**Description of the task:**
Output the data below exactly, without images.
= Beginning of Section =
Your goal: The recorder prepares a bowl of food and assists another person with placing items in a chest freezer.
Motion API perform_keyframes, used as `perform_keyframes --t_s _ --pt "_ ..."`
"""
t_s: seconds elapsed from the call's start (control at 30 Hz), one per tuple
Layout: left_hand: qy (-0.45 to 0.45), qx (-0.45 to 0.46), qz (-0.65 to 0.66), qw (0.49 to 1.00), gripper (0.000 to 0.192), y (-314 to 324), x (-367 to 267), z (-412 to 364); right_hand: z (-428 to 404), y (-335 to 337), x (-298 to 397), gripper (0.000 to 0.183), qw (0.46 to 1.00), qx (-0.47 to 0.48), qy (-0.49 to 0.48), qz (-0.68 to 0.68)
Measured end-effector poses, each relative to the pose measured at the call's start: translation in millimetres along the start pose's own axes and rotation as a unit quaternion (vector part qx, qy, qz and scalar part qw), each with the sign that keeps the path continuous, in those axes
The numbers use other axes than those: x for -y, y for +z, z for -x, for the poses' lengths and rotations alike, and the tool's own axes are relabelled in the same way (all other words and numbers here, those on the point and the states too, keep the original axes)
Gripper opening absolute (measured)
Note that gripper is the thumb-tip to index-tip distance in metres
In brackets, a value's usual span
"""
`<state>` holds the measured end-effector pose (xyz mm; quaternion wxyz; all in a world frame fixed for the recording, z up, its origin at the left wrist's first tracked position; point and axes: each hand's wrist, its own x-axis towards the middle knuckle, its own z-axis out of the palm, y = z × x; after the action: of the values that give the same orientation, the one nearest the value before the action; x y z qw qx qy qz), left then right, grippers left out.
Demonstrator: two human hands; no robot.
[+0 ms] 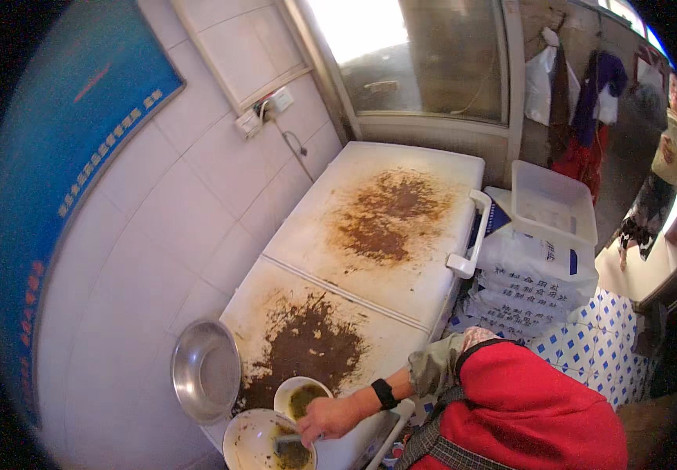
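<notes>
My right hand [331, 418], wearing a black wristband, reaches over the near end of a white chest freezer. Its fingers are closed on a greyish utensil [286, 438], which dips into a large white bowl [245, 442]. Dark green, wet-looking matter [292, 455] lies in that bowl, and brown specks dot its inner wall. Just beyond stands a smaller white bowl [284, 395] holding similar greenish matter, partly hidden by my hand. A shiny metal basin [206, 371] rests to the left, beside the tiled wall. My left hand is out of view.
The chest freezer [315, 205] has two lids with brown stains and a white handle [472, 241]. Right of it, a translucent plastic bin [552, 197] tops stacked white bags [526, 294] bearing writing. Wall sockets [249, 123] are above left. A person [667, 147] is at far right.
</notes>
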<state>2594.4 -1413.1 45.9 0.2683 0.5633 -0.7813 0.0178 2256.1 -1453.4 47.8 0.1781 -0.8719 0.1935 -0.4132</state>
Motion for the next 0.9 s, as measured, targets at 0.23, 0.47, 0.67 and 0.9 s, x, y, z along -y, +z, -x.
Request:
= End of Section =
**Result of this task:**
Your goal: The recorder prepares a bowl of food and assists another person with placing items in a chest freezer.
Motion API perform_keyframes, used as `perform_keyframes --t_s _ --pt "_ ..."`
"""
t_s: seconds elapsed from the call's start (control at 30 Hz), one per tuple
Layout: left_hand: qy (-0.45 to 0.45), qx (-0.45 to 0.46), qz (-0.65 to 0.66), qw (0.49 to 1.00), gripper (0.000 to 0.192), y (-314 to 324), x (-367 to 267), z (-412 to 364); right_hand: z (-428 to 404), y (-335 to 337), x (-298 to 397), gripper (0.000 to 0.183), qw (0.46 to 1.00), qx (-0.47 to 0.48), qy (-0.49 to 0.48), qz (-0.68 to 0.68)
Measured end-effector poses, each relative to the pose measured at the call's start: translation in millimetres along the start pose's own axes and rotation as a unit quaternion (vector part qx, qy, qz and scalar part qw), each with the sign that keeps the path continuous, in those axes
The numbers use other axes than those: x for -y, y for +z, z for -x, for the poses' lengths and rotations alike, and the tool's own axes are relabelled in the same way (all other words and numbers here, those on the point and the states too, keep the original axes)
Gripper opening absolute (measured)
Note that gripper is the thumb-tip to index-tip distance in metres
In brackets, a value's usual span
"""
`<state>` holds the measured end-effector pose (xyz mm; quaternion wxyz; all in a world frame fixed for the recording, z up, its origin at the left wrist's first tracked position; point and axes: each hand's wrist, its own x-axis towards the middle knuckle, its own z-axis out of the palm, y = z × x; after the action: of the values that give the same orientation, the one nearest the value before the action; x y z qw qx qy qz), left then right, grippers left out.
Demonstrator: two human hands; no robot.
[+0 ms] 
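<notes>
My right hand [331, 418], wearing a black wristband, reaches over the near end of a white chest freezer. Its fingers are closed on a greyish utensil [286, 438], which dips into a large white bowl [245, 442]. Dark green, wet-looking matter [292, 455] lies in that bowl, and brown specks dot its inner wall. Just beyond stands a smaller white bowl [284, 395] holding similar greenish matter, partly hidden by my hand. A shiny metal basin [206, 371] rests to the left, beside the tiled wall. My left hand is out of view.
The chest freezer [315, 205] has two lids with brown stains and a white handle [472, 241]. Right of it, a translucent plastic bin [552, 197] tops stacked white bags [526, 294] bearing writing. Wall sockets [249, 123] are above left. A person [667, 147] is at far right.
</notes>
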<state>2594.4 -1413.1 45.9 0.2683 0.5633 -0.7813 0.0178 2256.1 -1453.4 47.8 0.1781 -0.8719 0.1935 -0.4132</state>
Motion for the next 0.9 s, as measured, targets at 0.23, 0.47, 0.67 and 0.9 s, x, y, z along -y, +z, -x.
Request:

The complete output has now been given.